The church, and for the most part the other buildings, were built according to the principles of the Cambridge, England, Ecclesiological Society which devoted itself to the revival of the 'gothick style' in architecture, and all the appurtenances appropriate to the style and dignity of that setting. The Oxford Movement brought with it a matching revival of dignity and ceremonial in the worship of the church and the interior decoration reflected this.
The original church on this site, patterned after Saint Michael's, Long Stanton, in England, was a pure example of English 'country gothick' and this design involved a long nave, lancet windows, thick low medieval walls, and a high, steep-pitched roof. There was a south porch and relatively small sanctuary at the east end.
The present building preserved most of those features, and was enlarged in 1875 adding transepts (to create the classic cruciform shape evident today), a baptistery (the present Lady Chapel), sacristy, enlarged sanctuary, and a rather glorious bell tower and spire. The interior decoration was finally completed in 1895 in the same Victorian gothic revival style.
After several "modernizations" of the decor, neglect, and eventual whitewash(!), the restoration of much of the original decoration was begun in 1983-85 by the Reverend R. Douglas Pitt, the eleventh rector.

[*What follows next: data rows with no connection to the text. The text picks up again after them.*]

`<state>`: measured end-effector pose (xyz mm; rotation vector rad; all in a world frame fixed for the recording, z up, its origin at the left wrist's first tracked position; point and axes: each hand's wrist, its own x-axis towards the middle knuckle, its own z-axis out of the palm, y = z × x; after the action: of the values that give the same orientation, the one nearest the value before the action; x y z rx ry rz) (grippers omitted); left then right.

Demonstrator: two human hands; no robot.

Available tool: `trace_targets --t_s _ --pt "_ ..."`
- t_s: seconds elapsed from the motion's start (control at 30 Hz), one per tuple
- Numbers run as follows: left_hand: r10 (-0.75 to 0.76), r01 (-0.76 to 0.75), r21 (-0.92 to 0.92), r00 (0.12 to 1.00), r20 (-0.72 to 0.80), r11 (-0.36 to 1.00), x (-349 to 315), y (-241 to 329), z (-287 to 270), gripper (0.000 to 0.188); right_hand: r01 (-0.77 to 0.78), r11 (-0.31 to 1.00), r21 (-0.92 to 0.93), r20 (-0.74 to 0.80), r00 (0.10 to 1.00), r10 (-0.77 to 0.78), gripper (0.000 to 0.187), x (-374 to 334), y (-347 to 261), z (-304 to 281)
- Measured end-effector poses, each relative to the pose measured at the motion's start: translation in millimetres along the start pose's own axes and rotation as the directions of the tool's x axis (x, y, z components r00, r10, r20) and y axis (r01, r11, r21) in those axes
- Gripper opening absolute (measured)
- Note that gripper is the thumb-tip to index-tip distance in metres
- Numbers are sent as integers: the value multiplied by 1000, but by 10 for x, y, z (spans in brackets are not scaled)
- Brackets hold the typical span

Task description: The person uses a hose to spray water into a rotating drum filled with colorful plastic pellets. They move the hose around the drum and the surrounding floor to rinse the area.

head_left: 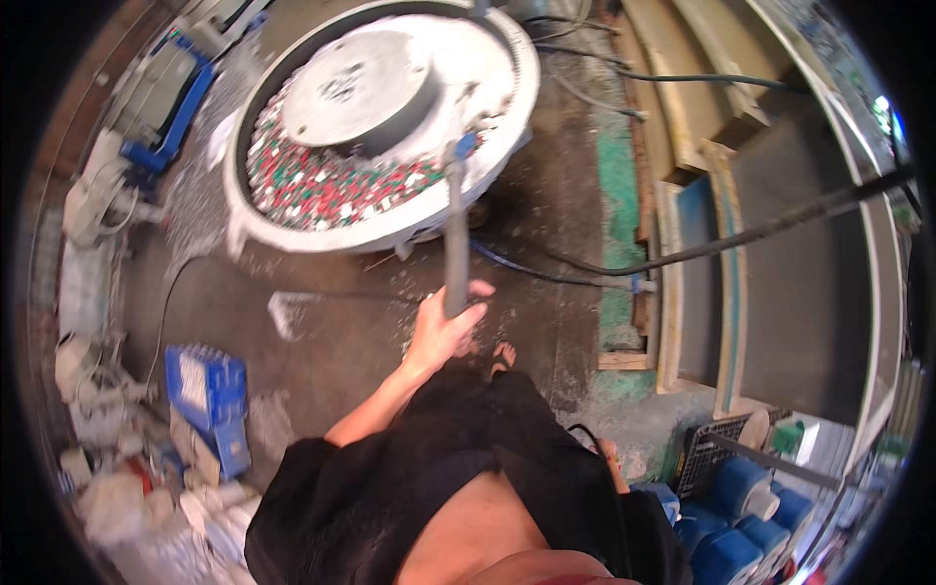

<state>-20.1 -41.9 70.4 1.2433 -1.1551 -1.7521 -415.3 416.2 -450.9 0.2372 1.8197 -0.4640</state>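
My left hand [441, 330] is wrapped around the lower end of a grey pipe [455, 234]. The pipe reaches forward over the rim of a large round tub [385, 237], and its far end carries a blue fitting [462, 147]. Inside the tub lie many small red, green and white pieces [331, 190], with white foam spread over the far right part. A raised round hub [356, 88] stands in the tub's middle. Low at my right side, my right hand [611, 454] shows only in part beside a black looped cord, its fingers mostly hidden by my dark clothing.
Dark hoses [682, 252] cross the right side. Beyond them stand wood-framed troughs [726, 283]. Blue jugs [731, 531] and a black crate [717, 444] are at the lower right. Blue bins [208, 390] sit on the wet floor [322, 341] at left, near machines and bags.
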Motion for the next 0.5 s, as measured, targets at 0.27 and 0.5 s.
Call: trace_targets --t_s 0.27,0.5 --pt "135 -135 -2 990 -31 991 -137 125 -120 28 442 892 -98 19 897 -442 20 -1235 -963 1077" --pt "34 -30 -42 994 103 999 -126 -429 -223 27 461 887 23 98 882 -461 36 -1672 -1924 1708"
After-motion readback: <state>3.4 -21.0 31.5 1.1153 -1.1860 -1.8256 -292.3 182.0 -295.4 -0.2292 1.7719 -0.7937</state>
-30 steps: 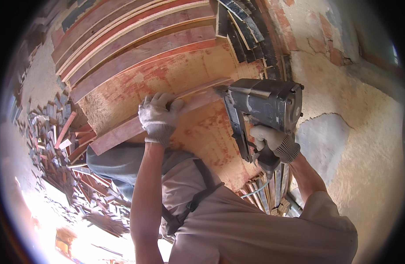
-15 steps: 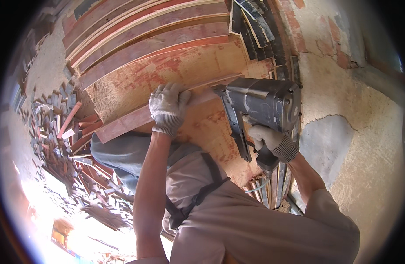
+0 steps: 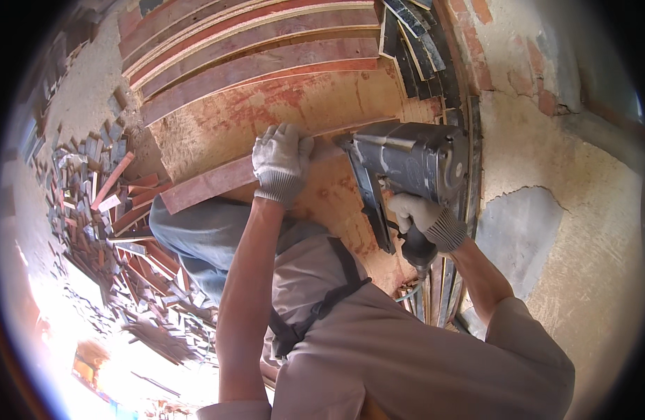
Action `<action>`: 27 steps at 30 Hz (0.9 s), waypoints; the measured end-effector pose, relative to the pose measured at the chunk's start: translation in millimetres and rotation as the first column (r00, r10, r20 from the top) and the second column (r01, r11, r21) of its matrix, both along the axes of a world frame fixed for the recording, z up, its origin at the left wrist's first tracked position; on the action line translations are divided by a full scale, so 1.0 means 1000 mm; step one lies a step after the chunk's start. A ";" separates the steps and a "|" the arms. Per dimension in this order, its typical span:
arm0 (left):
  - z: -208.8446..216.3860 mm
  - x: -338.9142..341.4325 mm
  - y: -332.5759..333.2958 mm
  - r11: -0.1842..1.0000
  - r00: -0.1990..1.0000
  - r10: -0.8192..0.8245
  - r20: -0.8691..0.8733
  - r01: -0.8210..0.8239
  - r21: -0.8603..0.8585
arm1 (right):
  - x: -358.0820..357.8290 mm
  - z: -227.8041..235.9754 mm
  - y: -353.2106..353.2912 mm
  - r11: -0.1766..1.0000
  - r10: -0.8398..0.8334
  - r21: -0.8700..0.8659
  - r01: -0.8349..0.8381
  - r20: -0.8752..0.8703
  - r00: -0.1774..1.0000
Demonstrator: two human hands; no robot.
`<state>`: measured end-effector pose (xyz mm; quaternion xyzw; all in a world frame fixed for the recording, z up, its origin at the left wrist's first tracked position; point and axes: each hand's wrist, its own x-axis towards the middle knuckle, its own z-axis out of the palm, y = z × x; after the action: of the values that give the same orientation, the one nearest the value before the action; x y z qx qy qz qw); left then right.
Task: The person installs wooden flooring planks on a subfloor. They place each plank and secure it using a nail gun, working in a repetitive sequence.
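My left hand [image 3: 280, 157], in a pale knitted glove, is closed over a long reddish-brown wooden strip [image 3: 210, 183] that lies across the plywood board [image 3: 196, 140]. In my gloved right hand [image 3: 426, 217] is the handle of a black nail gun [image 3: 413, 157]. Its nose meets the strip a short way right of my left hand, and its long magazine slants down toward me. A hose fitting shows at the bottom of the handle. The left fingertips are curled over the strip's far edge, and the tool hides the strip's right end.
Several long wooden strips [image 3: 266, 66] lie side by side along the board's far part. Dark short pieces [image 3: 420, 52] are stacked at its far right. Heaped offcuts [image 3: 119, 231] cover the floor at left. A worn plastered wall [image 3: 539, 154] rises close on the right.
My left hand has shifted slightly right along the strip. The nail gun has moved a little left, nearer that hand. The whole view has also shifted slightly.
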<state>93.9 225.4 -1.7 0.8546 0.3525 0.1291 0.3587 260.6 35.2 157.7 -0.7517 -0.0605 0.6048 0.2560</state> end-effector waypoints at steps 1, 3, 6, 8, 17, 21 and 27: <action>0.000 -0.004 0.000 1.000 1.000 0.002 -0.006 -0.002 0.017 | -0.001 -0.002 -0.002 1.000 -0.011 0.002 0.011 -0.028 1.000; 0.002 -0.019 0.008 0.996 1.000 0.001 0.026 -0.003 0.092 | -0.001 -0.006 -0.008 0.999 -0.035 0.030 0.038 -0.098 0.995; 0.013 -0.085 0.039 0.927 0.972 0.209 -0.107 -0.162 0.338 | 0.000 -0.013 -0.019 0.999 0.028 0.022 -0.026 -0.094 0.995; 0.020 -0.137 0.056 0.758 0.674 0.630 -0.386 -0.425 0.495 | 0.000 -0.019 -0.026 0.987 0.153 0.053 -0.151 -0.045 0.987; -0.005 -0.189 0.097 0.722 0.530 0.577 -0.621 -0.686 0.085 | 0.001 -0.026 -0.038 0.964 0.172 0.192 -0.182 0.066 0.983; 0.014 -0.162 0.081 0.348 0.531 0.740 -0.413 -0.828 -0.440 | 0.002 -0.010 -0.040 0.984 -0.025 0.174 0.020 0.026 0.999; 0.019 -0.109 0.045 -0.019 0.426 0.795 -0.432 -0.694 -0.720 | -0.003 -0.002 -0.049 0.996 0.001 0.087 -0.013 0.136 0.991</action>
<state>-14.7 269.9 17.2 0.2316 0.7441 0.1594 0.6060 257.4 -14.2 155.7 -0.7789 -0.1070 0.5500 0.2816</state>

This work was resumed in 1994 under the Reverend Jesse L. A. Parker, twelfth rector, and continues as of this writing. All of the restoration work has been accomplished by the well-known decorative artist Janet Pope, of J. Pope Studios, Baltimore, which specializes in historic decorative restoration.
In June 2016, after serving this parish for 25 years as rector, the Reverend Parker retired. In September of that year, we welcomed the Reverend Jeffrey Charles Hual as our Priest-in-Charge. "Father Jeff," as he is known, came to us following a curacy at Saint Paul's Parish, K Street, in Washington, D.C. The parishioners of Saint John's are quite proud of our long history of serving Our Lord through ministry and worship, and we look forward to continuing these efforts for many years to come, as well as finding new opportunities for ministry in the city of Baltimore and the world.